PROBLEM STATEMENT
The result should be the listing below restated word for word, with images left out.
== Segment start ==
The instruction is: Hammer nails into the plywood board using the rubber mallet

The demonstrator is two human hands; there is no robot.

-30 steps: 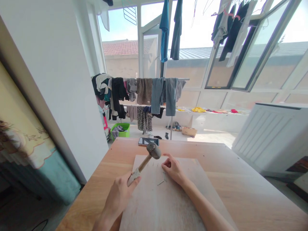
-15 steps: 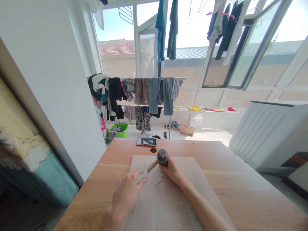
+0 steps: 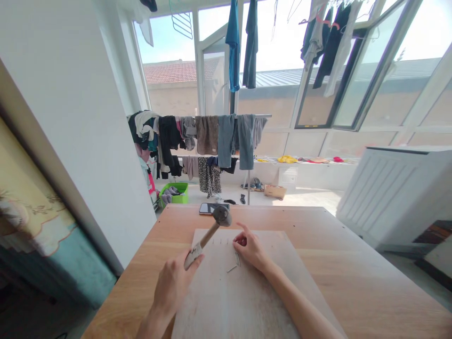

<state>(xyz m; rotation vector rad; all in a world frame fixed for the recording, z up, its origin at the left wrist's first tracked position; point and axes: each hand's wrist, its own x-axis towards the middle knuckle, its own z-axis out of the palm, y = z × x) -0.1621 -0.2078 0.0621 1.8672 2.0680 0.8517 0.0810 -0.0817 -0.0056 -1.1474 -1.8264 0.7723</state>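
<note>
My left hand [image 3: 173,280] grips the pale-wrapped lower handle of a hammer [image 3: 209,235]. Its dark, blunt head [image 3: 222,216] is raised above the far part of a pale board [image 3: 233,301]. On that board, my right hand [image 3: 252,247] pinches thumb and forefinger together at a nail that the fingers mostly hide; the other fingers are partly lifted. Just left of the fingertips, several thin nails [image 3: 221,241] stand upright in a row. Loose nails [image 3: 231,269] lie on the board below my right hand, two of them close together.
The board rests on a wooden table [image 3: 353,263]. A phone [image 3: 208,208] lies at the table's far edge, partly behind the hammer head. Beyond stand a laundry rack with clothes [image 3: 208,134] and a green basket [image 3: 176,192]. A white wall [image 3: 84,117] rises on the left.
The hammer has moved left and up, away from my right hand's fingertips, and my left hand has drawn back left with it. My right hand stays in place, its fingertips now uncovered.
</note>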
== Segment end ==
RESPONSE TO THE EXERCISE
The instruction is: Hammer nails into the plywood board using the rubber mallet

The demonstrator is two human hands; there is no robot.

-30 steps: 
-15 steps: 
+0 steps: 

<state>(xyz m; rotation vector rad; all in a world frame fixed for the recording, z up, its origin at the left wrist's first tracked position; point and axes: each hand's wrist, its own x-axis towards the middle knuckle, its own z-axis out of the palm, y = z × x) -0.1621 -0.2078 0.0621 1.8672 2.0680 0.8517 0.0810 -0.0817 -0.0056 -1.1474 -1.8264 0.7723</state>
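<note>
My left hand [image 3: 173,280] grips the pale-wrapped lower handle of a hammer [image 3: 209,235]. Its dark, blunt head [image 3: 222,216] is raised above the far part of a pale board [image 3: 233,301]. On that board, my right hand [image 3: 252,247] pinches thumb and forefinger together at a nail that the fingers mostly hide; the other fingers are partly lifted. Just left of the fingertips, several thin nails [image 3: 221,241] stand upright in a row. Loose nails [image 3: 231,269] lie on the board below my right hand, two of them close together.
The board rests on a wooden table [image 3: 353,263]. A phone [image 3: 208,208] lies at the table's far edge, partly behind the hammer head. Beyond stand a laundry rack with clothes [image 3: 208,134] and a green basket [image 3: 176,192]. A white wall [image 3: 84,117] rises on the left.
The hammer has moved left and up, away from my right hand's fingertips, and my left hand has drawn back left with it. My right hand stays in place, its fingertips now uncovered.
</note>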

This answer requires nothing else.